▶ Work to be completed: Among the lines below, keep only those from the one containing "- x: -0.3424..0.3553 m" through the one containing "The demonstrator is", and reproduce them exactly.

▶ Records for the task:
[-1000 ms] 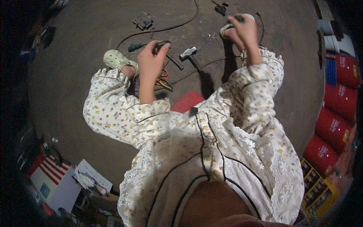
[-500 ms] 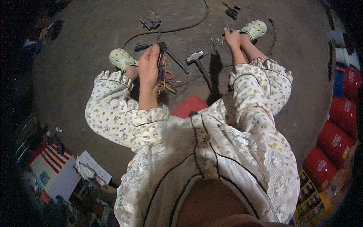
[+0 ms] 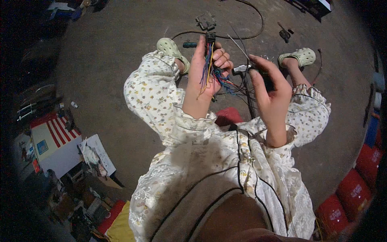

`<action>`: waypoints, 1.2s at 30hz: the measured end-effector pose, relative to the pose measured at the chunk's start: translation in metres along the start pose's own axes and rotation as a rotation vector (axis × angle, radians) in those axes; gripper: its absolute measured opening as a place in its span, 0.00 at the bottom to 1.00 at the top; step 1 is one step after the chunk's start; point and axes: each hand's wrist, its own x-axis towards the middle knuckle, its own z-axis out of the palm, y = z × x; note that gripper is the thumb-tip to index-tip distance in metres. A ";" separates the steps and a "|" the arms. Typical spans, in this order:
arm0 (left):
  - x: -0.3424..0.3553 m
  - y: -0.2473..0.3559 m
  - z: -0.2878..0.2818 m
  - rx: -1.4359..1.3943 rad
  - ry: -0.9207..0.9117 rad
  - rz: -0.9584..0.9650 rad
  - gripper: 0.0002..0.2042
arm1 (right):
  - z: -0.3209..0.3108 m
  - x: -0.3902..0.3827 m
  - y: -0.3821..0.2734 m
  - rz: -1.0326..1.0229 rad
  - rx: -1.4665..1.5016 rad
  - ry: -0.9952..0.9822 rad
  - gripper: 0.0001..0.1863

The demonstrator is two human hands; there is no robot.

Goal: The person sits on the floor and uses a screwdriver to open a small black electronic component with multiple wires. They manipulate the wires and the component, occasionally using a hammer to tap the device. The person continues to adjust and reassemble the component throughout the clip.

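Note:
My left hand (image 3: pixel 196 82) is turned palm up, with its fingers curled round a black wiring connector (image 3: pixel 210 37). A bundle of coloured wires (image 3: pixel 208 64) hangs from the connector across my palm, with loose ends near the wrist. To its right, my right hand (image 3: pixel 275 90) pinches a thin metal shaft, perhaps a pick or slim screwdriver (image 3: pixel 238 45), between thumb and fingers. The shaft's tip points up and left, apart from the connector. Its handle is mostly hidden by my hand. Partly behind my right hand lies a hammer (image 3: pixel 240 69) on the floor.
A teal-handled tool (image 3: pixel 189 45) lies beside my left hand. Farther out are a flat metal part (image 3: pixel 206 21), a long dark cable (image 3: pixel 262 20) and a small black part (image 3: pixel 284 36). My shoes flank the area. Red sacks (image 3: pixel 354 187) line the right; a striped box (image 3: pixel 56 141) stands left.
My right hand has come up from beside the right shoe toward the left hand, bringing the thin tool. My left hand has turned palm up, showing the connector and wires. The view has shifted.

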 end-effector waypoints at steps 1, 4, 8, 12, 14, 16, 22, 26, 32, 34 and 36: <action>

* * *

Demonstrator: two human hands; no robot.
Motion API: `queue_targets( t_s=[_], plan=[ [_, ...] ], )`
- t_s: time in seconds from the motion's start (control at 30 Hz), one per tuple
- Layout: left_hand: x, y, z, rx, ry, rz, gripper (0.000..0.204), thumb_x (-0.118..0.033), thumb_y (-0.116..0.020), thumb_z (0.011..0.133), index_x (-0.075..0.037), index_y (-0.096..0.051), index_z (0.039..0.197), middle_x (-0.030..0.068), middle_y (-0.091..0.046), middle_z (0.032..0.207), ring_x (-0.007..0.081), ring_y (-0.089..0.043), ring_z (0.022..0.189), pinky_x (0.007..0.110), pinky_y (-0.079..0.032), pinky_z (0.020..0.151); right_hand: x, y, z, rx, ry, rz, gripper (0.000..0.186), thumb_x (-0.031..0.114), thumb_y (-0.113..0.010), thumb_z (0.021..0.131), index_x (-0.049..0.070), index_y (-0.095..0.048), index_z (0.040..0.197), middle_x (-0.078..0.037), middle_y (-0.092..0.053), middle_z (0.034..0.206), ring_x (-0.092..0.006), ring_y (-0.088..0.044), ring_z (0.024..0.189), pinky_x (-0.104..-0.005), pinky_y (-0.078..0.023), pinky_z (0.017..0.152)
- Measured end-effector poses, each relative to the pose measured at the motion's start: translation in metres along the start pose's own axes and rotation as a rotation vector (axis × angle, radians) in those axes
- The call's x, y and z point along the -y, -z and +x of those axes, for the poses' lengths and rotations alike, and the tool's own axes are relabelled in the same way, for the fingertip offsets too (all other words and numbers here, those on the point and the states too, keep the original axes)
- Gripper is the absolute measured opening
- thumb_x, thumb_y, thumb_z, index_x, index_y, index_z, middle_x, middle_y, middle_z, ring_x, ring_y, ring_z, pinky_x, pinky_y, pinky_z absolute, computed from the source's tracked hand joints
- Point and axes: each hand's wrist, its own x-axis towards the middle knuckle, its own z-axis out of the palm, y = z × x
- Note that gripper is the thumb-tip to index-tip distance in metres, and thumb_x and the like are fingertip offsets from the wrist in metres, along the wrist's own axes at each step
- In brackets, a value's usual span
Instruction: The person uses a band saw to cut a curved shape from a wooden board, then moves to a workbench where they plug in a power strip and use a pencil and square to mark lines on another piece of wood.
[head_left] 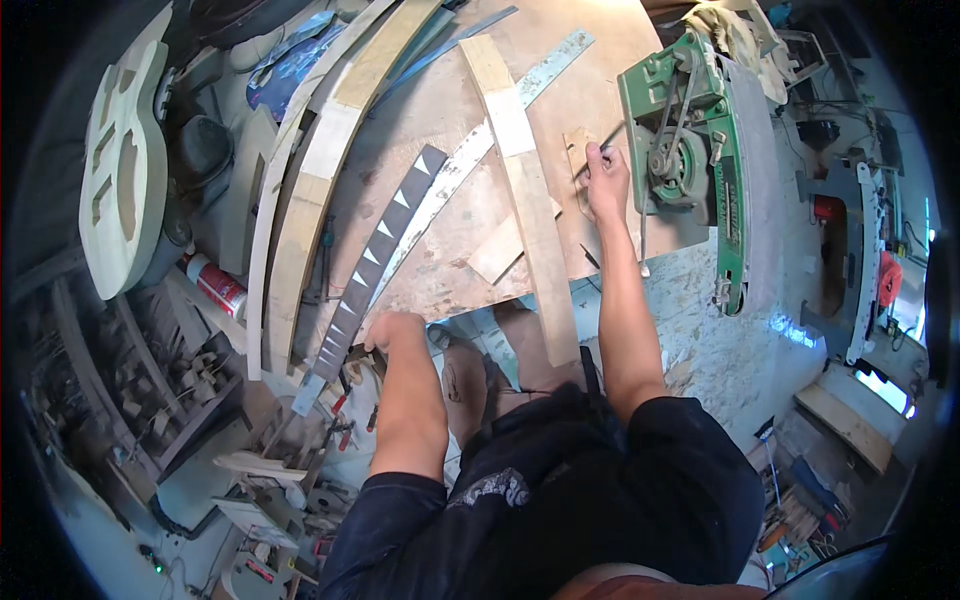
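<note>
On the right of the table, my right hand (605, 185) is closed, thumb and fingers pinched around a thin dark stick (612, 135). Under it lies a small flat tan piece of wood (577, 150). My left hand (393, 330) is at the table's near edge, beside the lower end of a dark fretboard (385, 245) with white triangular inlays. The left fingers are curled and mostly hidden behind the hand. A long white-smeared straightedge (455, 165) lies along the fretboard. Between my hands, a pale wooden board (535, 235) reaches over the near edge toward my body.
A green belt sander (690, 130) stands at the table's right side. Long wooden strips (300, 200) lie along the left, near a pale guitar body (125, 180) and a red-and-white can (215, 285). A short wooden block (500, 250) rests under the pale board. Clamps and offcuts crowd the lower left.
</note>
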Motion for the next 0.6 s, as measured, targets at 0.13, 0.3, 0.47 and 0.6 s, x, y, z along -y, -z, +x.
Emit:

▶ Exercise solution:
  - x: -0.3424..0.3553 m
  - y: -0.2473..0.3559 m
  - z: -0.2878..0.2818 m
  - rx: -1.4359..1.3943 rad
  - ry: -0.9207..0.9117 rad
  - rz: -0.9584..0.9650 rad
  - gripper: 0.0002..0.2042
arm1 (right):
  - z: -0.3209..0.3108 m
  - x: -0.3902..0.3827 m
  - y: -0.3821..0.2734 m
  - rz: -1.0326..1.0229 rad
  - rx: -1.4665..1.5016 rad
  - ry: -0.9952..0.9822 rad
  - gripper: 0.0001..0.1863

The demonstrator is two human hands; there is no robot.

The required output has been supplied.